Centre for Medical Image Computing, Department of Computer Science, London, United Kingdom; Department of Physiology and Pharmacology, Federal Fluminense University, Niterói, Brazil.
Centre for Medical Image Computing, Department of Computer Science, London, United Kingdom; Department of Physiology and Pharmacology, Federal Fluminense University, Niterói, Brazil.
Biol Psychiatry Cogn Neurosci Neuroimaging. 2019 Aug;4(8):726-733. doi: 10.1016/j.bpsc.2019.04.005. Epub 2019 Apr 17.
The aim of this study was to apply multivariate pattern recognition to predict the severity of behavioral traits and symptoms associated with risk for bipolar spectrum disorder from patterns of whole-brain activation during reward expectancy to facilitate the identification of individual-level neural biomarkers of bipolar disorder risk.

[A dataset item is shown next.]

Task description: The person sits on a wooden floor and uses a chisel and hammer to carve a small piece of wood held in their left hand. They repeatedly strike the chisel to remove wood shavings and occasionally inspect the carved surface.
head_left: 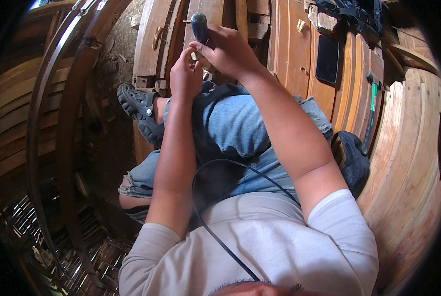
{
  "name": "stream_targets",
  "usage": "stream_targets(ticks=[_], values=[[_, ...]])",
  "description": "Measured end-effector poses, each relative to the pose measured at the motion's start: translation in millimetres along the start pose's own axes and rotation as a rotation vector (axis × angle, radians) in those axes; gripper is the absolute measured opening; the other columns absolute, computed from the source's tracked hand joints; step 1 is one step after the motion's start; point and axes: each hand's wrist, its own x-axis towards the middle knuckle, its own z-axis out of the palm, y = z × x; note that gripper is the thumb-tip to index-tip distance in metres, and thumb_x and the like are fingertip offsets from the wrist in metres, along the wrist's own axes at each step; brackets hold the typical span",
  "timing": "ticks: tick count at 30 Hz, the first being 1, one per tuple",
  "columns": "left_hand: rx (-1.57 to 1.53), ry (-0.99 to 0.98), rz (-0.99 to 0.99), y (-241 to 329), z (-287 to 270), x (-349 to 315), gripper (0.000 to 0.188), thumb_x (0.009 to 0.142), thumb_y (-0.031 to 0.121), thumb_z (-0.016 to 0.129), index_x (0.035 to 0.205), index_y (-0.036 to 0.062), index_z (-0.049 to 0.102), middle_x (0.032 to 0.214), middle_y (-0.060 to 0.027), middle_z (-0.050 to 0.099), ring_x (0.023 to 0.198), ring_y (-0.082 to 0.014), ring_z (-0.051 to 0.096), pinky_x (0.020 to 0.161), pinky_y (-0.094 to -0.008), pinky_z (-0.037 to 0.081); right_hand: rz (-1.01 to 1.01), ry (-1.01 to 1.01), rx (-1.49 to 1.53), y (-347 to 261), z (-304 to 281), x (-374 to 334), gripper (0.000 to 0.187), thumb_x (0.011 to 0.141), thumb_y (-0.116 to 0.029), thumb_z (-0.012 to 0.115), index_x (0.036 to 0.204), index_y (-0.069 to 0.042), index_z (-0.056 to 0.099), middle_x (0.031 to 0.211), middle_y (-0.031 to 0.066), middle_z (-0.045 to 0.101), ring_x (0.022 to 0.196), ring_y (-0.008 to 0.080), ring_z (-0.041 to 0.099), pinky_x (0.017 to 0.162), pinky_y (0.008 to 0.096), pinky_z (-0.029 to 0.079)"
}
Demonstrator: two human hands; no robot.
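Note:
My right hand (pixel 229 52) is closed around a tool with a rounded dark blue handle (pixel 199 28). Its handle end points up, and its working end is hidden, so I cannot tell its kind. Close by on the left, my left hand (pixel 185 76) has its thumb and fingers pinched together at a small pale piece (pixel 195 56), which looks like wood. The fingertips of both hands nearly meet just below the handle. Beneath them are brown wooden boards (pixel 149 54).
On the planks to the right lie a black phone (pixel 327 59) and a hammer (pixel 372 98) with a green and black handle. A dark bag with straps (pixel 351 17) sits at the far right. Wood shavings (pixel 300 26) are scattered about. A black cable (pixel 208 224) crosses my lap.

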Motion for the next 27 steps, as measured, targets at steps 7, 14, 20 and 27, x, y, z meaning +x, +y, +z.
stream_targets(ticks=[7, 14, 20, 27], values=[[-0.074, -0.010, 0.063, 3, 0, -2, 0.036, 0.093, 0.012, 0.074, 0.128, 0.0091, 0.069, 0.102, -0.0220, 0.074, 0.094, -0.0385, 0.075, 0.083, -0.0461, 0.058, 0.004, 0.011, -0.044, 1, -7, 1, 0.034, 0.096, -0.030, 0.081, 0.118, -0.008, 0.066, 0.087, 0.0184, 0.076, 0.086, 0.0406, 0.077, 0.073, 0.0480, 0.062], [-0.032, -0.019, 0.082, 7, 0, 1, 0.035, 0.093, 0.009, 0.073, 0.128, 0.0072, 0.069, 0.105, -0.0216, 0.075, 0.095, -0.0380, 0.074, 0.085, -0.0461, 0.058, 0.048, 0.005, -0.031, 7, -2, 0, 0.033, 0.096, -0.031, 0.080, 0.117, -0.009, 0.067, 0.089, 0.0179, 0.076, 0.088, 0.0417, 0.077, 0.077, 0.0496, 0.062], [-0.006, -0.030, 0.096, 5, 1, 6, 0.035, 0.094, 0.007, 0.071, 0.129, 0.0070, 0.069, 0.110, -0.0218, 0.075, 0.098, -0.0379, 0.074, 0.087, -0.0456, 0.058, 0.183, -0.043, -0.019, 0, -2, 16, 0.031, 0.097, -0.033, 0.078, 0.115, -0.009, 0.070, 0.091, 0.0175, 0.078, 0.088, 0.0387, 0.078, 0.077, 0.0487, 0.060], [-0.006, -0.015, 0.100, 7, -6, 8, 0.039, 0.096, 0.009, 0.071, 0.135, 0.0070, 0.066, 0.113, -0.0223, 0.076, 0.103, -0.0375, 0.075, 0.089, -0.0452, 0.058, 0.034, 0.026, -0.088, 17, 3, 20, 0.032, 0.097, -0.034, 0.081, 0.115, -0.009, 0.074, 0.090, 0.0146, 0.078, 0.082, 0.0327, 0.079, 0.071, 0.0417, 0.061]])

We acquired functional neuroimaging data from two independent samples of transdiagnostically recruited adults (18-25 years of age; n = 56, mean age 21.9 ± 2.2 years, 42 women; n = 36, mean age 21.2 ± 2.2 years, 24 women) during reward expectancy task performance. Pattern recognition model performance in each sample was measured using correlation and mean squared error between actual and whole-brain activation-predicted scores on behavioral traits and symptoms.
In the first sample, the model significantly predicted severity of a specific hypo/mania-related symptom, heightened energy, measured by the energy manic subdomain of the Mood Spectrum Structured Interviews (r = .42, p = .001; mean squared error = 9.93, p = .001). The region with the highest contribution to the model was the left ventrolateral prefrontal cortex. Results were confirmed in the second sample (r = .33, p = .01; mean squared error = 8.61, p = .01), in which the severity of this symptom was predicted using a bilateral ventrolateral prefrontal cortical mask (r = .33, p = .009, mean squared error = 9.37, p = .04).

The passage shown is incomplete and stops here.